LETTER OF THE DAY - Adjustments to Budget too pervasive
The Editor, Sir:
A budget is "a financial plan of action" and our technocrats - across both administrations - should possess the expertise to draft a proper well-thought through estimate (whether fixed or flexible). Why aren't we pricing the contingencies into the budgets and projections?
These contingencies must take into account Jamaica's realities:
- Location in the hurricane belt;
- A country beset by crime and sporadic upheavals;
- Adjustments/instability in commodity prices (especially imports);
Relatively poor infrastructure such as in government buildings, e.g. schools, police stations; roads; poorly maintained drains and verges; improperly constructed roads and Third World electricity infrastructure, i.e. easily damaged by the elements or vandals.

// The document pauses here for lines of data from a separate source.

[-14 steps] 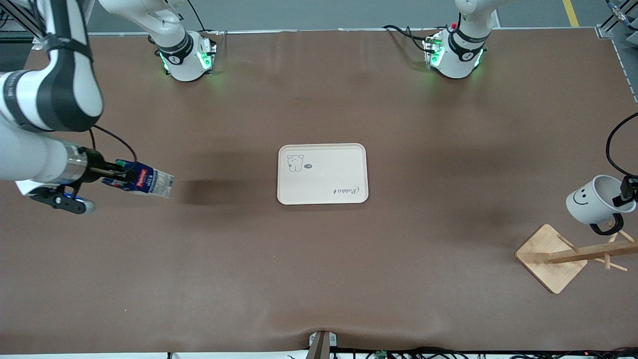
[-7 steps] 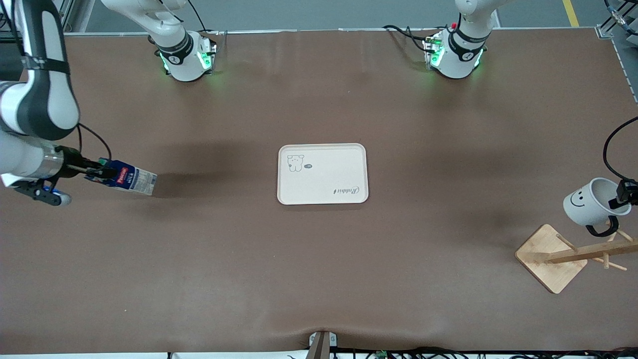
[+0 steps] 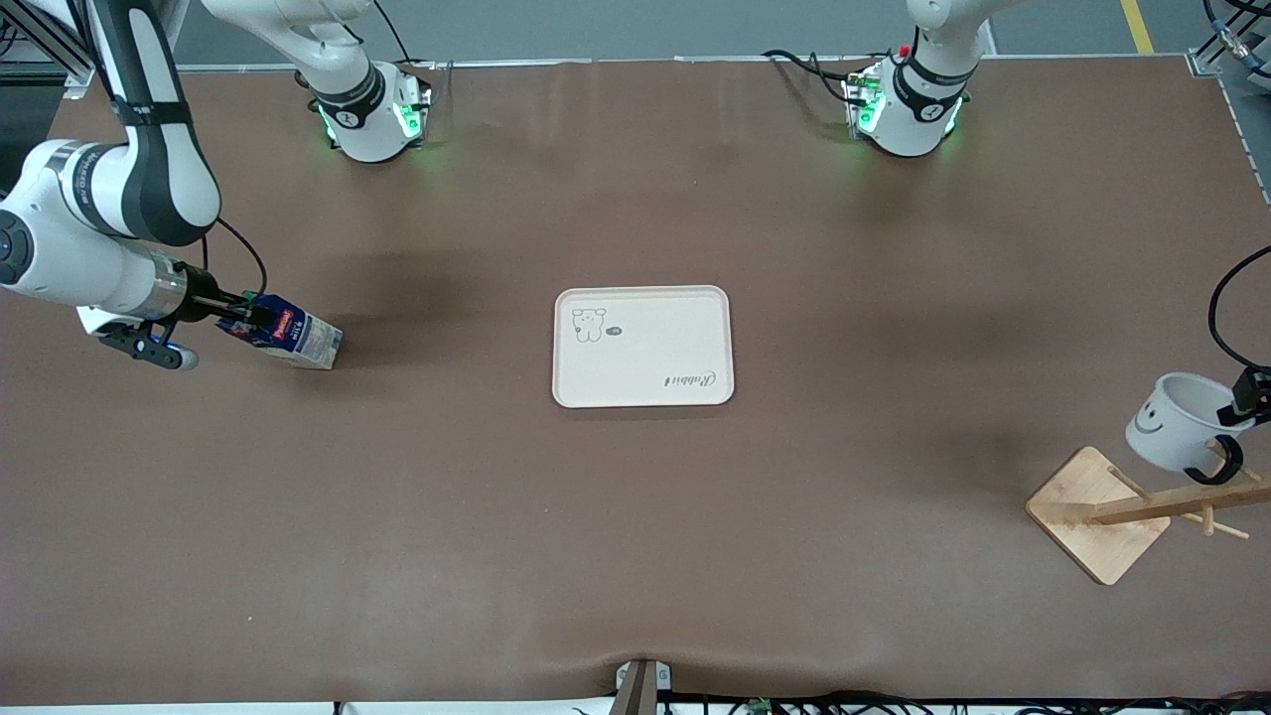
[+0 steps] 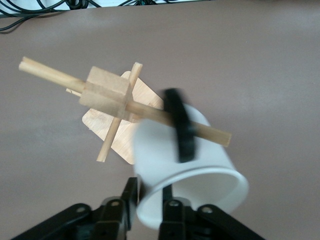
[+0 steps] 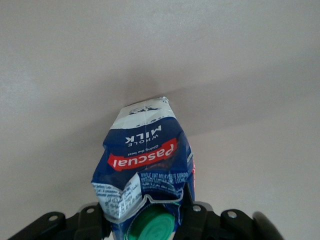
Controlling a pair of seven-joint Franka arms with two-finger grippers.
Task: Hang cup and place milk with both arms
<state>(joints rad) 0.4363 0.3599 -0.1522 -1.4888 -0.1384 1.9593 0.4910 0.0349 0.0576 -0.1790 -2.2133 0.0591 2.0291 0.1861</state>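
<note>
My left gripper (image 3: 1241,402) is shut on the rim of the white smiley cup (image 3: 1172,421), held tilted over the wooden rack (image 3: 1142,504) at the left arm's end of the table. In the left wrist view the cup (image 4: 185,170) has its black handle (image 4: 180,125) against a rack peg (image 4: 150,112), with my gripper (image 4: 148,202) clamping its rim. My right gripper (image 3: 243,318) is shut on the top of the blue and white milk carton (image 3: 293,340), tilted at the right arm's end, its bottom low at the table. The right wrist view shows the carton (image 5: 145,165) with its green cap (image 5: 155,225) between my gripper's fingers (image 5: 187,215).
A cream tray (image 3: 643,347) with a bear drawing lies at the table's middle, between the two grippers. The rack's square wooden base (image 3: 1097,511) sits near the table edge at the left arm's end.
The right arm swung back toward the table's middle with the carton and lowered it. The left gripper lowered the cup closer onto the rack peg.
</note>
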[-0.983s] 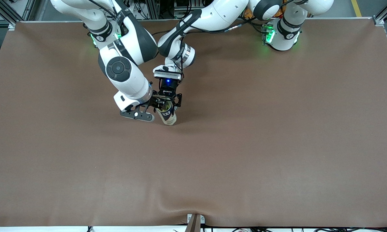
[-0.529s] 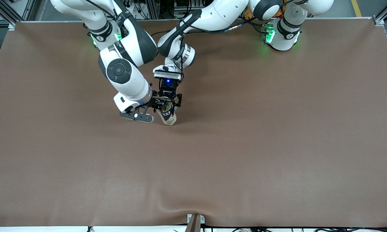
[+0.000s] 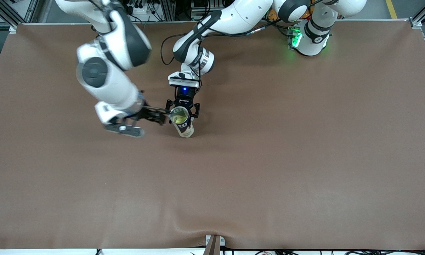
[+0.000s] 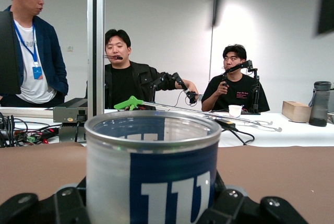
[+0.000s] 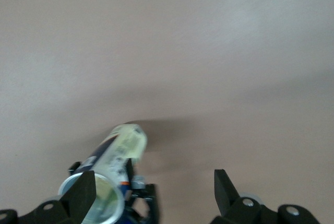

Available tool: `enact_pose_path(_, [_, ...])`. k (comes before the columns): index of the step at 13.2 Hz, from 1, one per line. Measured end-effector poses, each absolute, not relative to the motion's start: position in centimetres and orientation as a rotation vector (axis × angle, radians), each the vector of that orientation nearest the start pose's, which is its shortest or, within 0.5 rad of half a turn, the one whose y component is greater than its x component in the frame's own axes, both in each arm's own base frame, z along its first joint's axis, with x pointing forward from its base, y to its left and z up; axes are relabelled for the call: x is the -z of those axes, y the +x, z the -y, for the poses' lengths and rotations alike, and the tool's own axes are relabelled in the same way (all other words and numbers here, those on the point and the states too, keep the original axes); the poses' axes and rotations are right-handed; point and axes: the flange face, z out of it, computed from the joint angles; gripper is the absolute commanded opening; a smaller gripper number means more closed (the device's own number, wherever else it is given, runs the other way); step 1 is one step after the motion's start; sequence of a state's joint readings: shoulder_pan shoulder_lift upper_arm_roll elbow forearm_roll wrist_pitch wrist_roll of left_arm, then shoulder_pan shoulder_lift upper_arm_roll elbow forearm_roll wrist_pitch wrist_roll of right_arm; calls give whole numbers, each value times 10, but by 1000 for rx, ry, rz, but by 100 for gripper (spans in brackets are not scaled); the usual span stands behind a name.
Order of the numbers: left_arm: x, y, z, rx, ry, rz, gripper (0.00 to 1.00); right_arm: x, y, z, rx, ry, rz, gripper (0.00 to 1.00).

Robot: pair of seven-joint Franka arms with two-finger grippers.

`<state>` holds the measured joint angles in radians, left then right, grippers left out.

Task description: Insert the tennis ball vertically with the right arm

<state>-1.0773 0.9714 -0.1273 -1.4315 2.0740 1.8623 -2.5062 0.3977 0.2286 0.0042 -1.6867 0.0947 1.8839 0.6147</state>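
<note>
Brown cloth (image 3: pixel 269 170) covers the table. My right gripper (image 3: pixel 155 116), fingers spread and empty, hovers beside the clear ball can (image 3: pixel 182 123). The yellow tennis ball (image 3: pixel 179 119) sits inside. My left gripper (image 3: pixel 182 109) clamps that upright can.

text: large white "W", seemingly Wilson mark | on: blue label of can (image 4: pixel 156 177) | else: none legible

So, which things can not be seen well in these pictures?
- Tennis ball: front view shows only a yellow-green patch inside the can; its depth is unclear.
- Left gripper: in the left wrist view the can hides where the fingers touch it.
- Right gripper: blurred in the front view.
- Can base: cut off by the edge of the left wrist view.
</note>
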Motion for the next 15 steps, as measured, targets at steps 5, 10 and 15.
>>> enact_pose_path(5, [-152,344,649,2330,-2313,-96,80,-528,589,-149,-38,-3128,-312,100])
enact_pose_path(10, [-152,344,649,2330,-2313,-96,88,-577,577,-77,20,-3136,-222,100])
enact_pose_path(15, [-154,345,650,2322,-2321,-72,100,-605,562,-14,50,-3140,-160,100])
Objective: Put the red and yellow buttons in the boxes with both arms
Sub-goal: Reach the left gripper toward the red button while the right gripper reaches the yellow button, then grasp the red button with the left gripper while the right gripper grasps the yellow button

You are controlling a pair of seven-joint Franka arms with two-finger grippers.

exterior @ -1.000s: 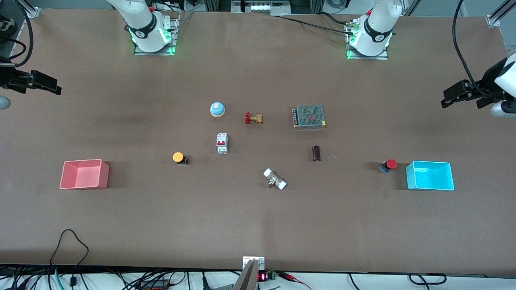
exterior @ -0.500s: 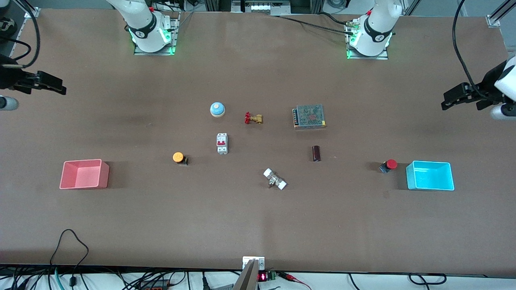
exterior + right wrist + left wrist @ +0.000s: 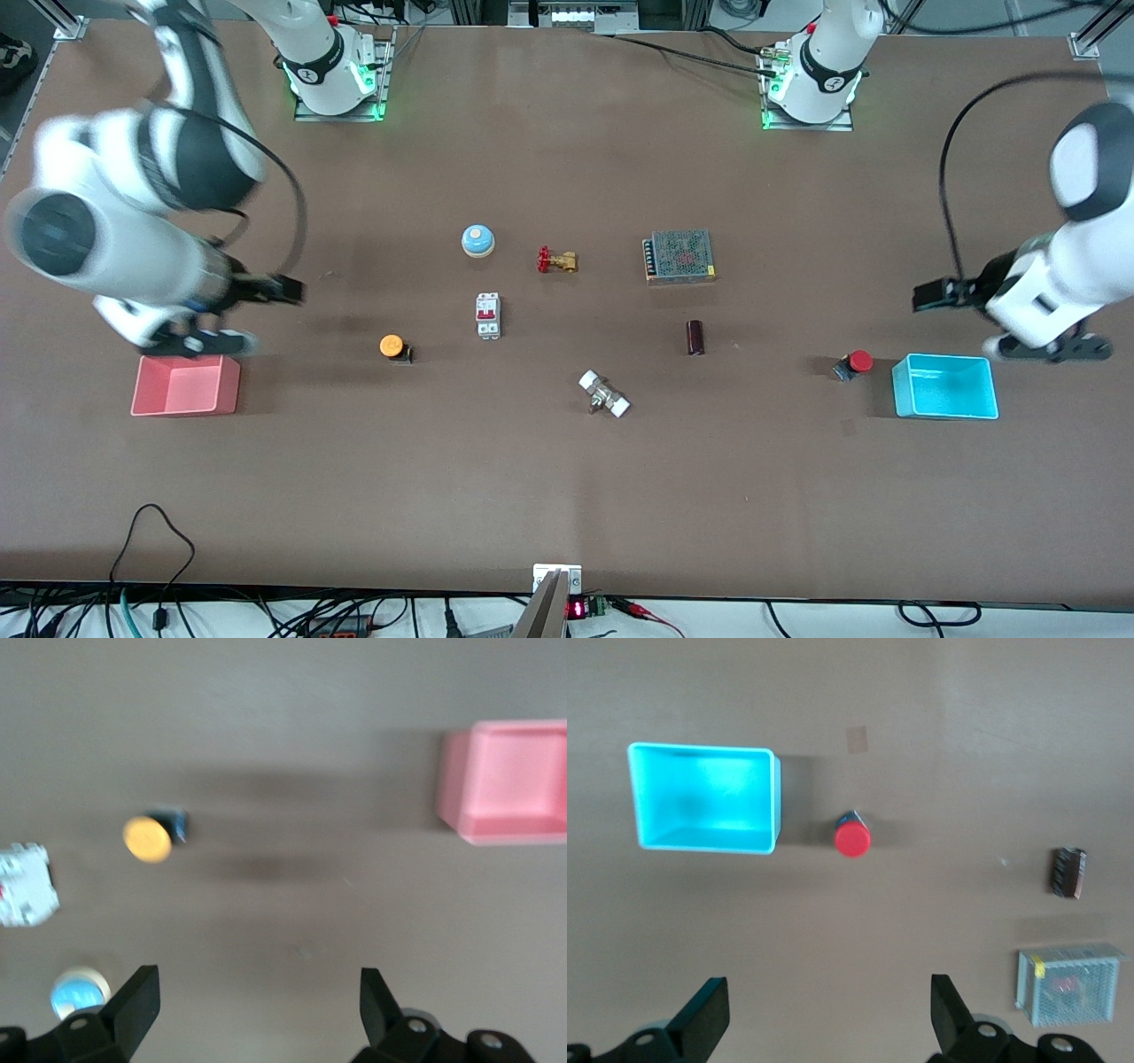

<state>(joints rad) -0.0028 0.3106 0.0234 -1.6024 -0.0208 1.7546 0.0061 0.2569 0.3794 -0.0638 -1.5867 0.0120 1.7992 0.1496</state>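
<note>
The red button [image 3: 854, 363] lies beside the cyan box [image 3: 900, 392] at the left arm's end; both show in the left wrist view, the button [image 3: 852, 838] and the box [image 3: 709, 838]. The yellow button [image 3: 392, 346] lies toward the pink box [image 3: 229, 386]; both show in the right wrist view, the button [image 3: 148, 839] and the box [image 3: 454, 784]. My left gripper [image 3: 937, 295] is open and empty over bare table near the red button [image 3: 829, 1019]. My right gripper [image 3: 270, 290] is open and empty over bare table between the pink box and the yellow button [image 3: 257, 1005].
A blue dome bell [image 3: 477, 240], a brass valve [image 3: 556, 260] and a grey mesh-topped box [image 3: 679, 256] sit mid-table. A white circuit breaker [image 3: 488, 315], a dark cylinder [image 3: 695, 338] and a white-ended fitting [image 3: 604, 394] lie between the two buttons.
Both arms have swung in from the table's ends toward the buttons and boxes. The buttons, boxes and other objects have not moved.
</note>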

I am sure Jamaica has capable economists, accountants and actuaries who can help to price the potential risks and estimate the possible cost of damage, upheavals and other circumstances that will place demands on the Budget or projections annually. These factors must be taken into account at the initial crafting of these projections/plans to prevent the piecemeal approach being adopted by successive administrations over the decades.
Let's get beyond the political expediency of presenting a 'desirable' Budget and make the realistic projections that take into account these and other quantitative realities.
Perhaps, just perhaps, this may create a wake-up call for us to begin to produce our way out of this quagmire of spiralling debt.